For our physicists and astronomers, the event showcased the depth of scientific expertise on campus and the necessity of scientific inquiry in understanding the world around us. For our musicians and poets, the event showcased the versatility of creative activity on campus and the centrality of the arts in our search for meaning in the world around us. Most importantly, "CelestFest" embodied the spirit of community that animates everything we do at IU Bloomington.
The Arts & Humanities Council has promoted this spirit of community since its creation under our strategic plan in 2015. Under the joyful guidance of director and associate vice provost, Ed Comentale, the Council has woven the arts and humanities into the social fabric of our campus calendar with the First Thursdays Festival and the spring's Global Arts & Humanities Festival. Last week saw another instance of serendipity, as these two festivals converged on the colorful Indian Holi celebration of spring, right in the middle of India Remixed. The resulting messy and rainbow-colored festival in the IMU brought together campus units such as Dhar India Studies and the Asian Culture Center, student groups such as the Indian Student Association, and community partners such as Lotus and Monroe County Public Libraries.

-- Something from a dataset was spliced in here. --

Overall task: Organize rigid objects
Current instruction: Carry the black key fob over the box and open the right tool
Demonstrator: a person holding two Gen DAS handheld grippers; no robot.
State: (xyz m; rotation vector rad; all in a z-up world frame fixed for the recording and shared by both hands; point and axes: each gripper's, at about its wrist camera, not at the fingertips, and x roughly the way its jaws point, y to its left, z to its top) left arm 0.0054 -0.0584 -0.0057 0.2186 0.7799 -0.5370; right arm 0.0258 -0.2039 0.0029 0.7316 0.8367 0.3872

The event was a microcosm of the Council's larger efforts to promote the arts and humanities in all their wonderful diversity, to encourage communication and collaboration among the many talented people engaged in creative activity on campus, and to imagine the arts and humanities as bridges toward enduring relationships with communities in Monroe County and throughout the state.
India Remixed is going strong, with upcoming visits from acclaimed author Sir Salman Rushdie this month and renowned filmmaker Mira Nair in April, as well as many scholarly lectures and student-centered events. In May, the Council will present their first summer festival, The Granfalloon. The term "Granfalloon" comes from beloved Hoosier author Kurt Vonnegut. It's the name he gave to a group of people who come together through an affected common identity or shared purpose. While the reasons that bring them together are arbitrary, the sense of belonging they feel through the Granfalloon is both powerful and real. The Council chose Vonnegut as a kind of presiding spirit over the festival because his work celebrated the virtues of civic life and the power of art to enliven and inform democratic citizenship.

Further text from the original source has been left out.